7. After turning off the basement faucet, you return to the basement shower and turn it on again. You discover that the more water you allow to flow out of the shower head, the slower that water travels as it emerges from the head. There is still plenty of water up in the attic basin, so that's not the problem. Somehow when you allow lots of water to flow through the plumbing, that water loses its ability to spray hard out of the shower in the basement. What is happening to some of the water's energy when you turn the shower on fully?

Answer: It was converted into thermal energy.

Why: As water moves through plumbing, it rubs and wastes some of its ordered energy as thermal energy. The faster the water moves through the plumbing, the harder it rubs and larger a fraction of its ordered energy its wastes. Thus when you turn the shower on fully, the faster moving water wastes more of its precious energy and the spray becomes weaker.
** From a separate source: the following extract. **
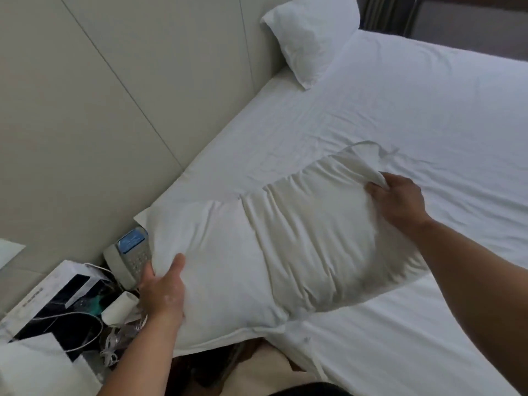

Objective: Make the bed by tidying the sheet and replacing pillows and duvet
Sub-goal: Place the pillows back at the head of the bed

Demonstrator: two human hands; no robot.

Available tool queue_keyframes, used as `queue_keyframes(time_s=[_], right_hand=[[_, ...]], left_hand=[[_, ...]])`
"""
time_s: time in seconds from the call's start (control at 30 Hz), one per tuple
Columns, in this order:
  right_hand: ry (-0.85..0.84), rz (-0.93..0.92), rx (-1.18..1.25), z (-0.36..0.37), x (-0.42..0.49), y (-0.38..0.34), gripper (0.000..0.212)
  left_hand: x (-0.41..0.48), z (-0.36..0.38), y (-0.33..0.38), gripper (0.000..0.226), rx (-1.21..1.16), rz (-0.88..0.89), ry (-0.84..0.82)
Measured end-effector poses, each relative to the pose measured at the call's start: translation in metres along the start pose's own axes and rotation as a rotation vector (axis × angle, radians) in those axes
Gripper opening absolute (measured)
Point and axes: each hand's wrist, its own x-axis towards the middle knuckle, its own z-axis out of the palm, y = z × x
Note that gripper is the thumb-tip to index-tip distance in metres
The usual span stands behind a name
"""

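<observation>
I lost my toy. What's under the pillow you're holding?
Wrinkled white bed sheet shows around the white pillow; a grey keypad phone peeks out. Directly beneath is hidden.

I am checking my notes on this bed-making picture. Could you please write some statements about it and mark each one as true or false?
1. The left hand and the right hand both grip the large white pillow. True.
2. A second white pillow lies at the far end of the bed, against the pale padded headboard. True.
3. The white bed sheet lies perfectly smooth. False: creases run across it.
4. The grey push-button telephone lies on the bed. False: it sits off the bed, beside it, partly behind the held pillow.
</observation>
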Motion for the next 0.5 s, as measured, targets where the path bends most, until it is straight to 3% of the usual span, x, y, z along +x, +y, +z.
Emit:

8. You're done with your shower and you turn it off. A few hours later, the electric power is suddenly restored and the well pump turns on. The attic basin immediately starts to refill with water. Beginning with electric energy, briefly follow the flow of energy as it goes from the power company to its final forms in the water in the attic basin. Be sure to consider the effects of viscosity. [Note: You can neglect the details of energy flow in the pump itself and simply let the energy flow directly into the water instead.]

Answer: The pump transform electric energy into pressure potential energy (in the water). (As water rises in the plumbing and flows (slowly) into the basin,) this pressure potential energy becomes gravitational potential energy. (Because the water moves and rubs in the pipes,) some of the energy becomes thermal energy in the water.

Why: The pump starts with well water that has approximately no kinetic energy, no available pressure potential energy, and very low gravitational potential energy. To get that water to flow up the plumbing, it needs to boost the water's pressure potential energy. It can't very well boost the water's gravitational potential energy because that would require it to carry the water upward and it lives in the well. It can't very well boost the water's kinetic energy because that would require it to throw the water upward and the plumbing is not a good container for thrown water.

Once it is at high pressure and pressure potential energy, the water can lift itself upward through the plumbing until it reaches the attic. During that trip, it converts much of its pressure potential energy into gravitational potential energy. It enters the basin with most of its total energy in the form of gravitational potential energy. However, some amount of rubbing during the climb will have wasted a portion of its total energy as thermal energy. The water that arrives will have slightly less than the amount of total energy per liter given it by the pump and the missing total energy will take the form of thermal energy--the water will be slightly warmer than when it started in the well.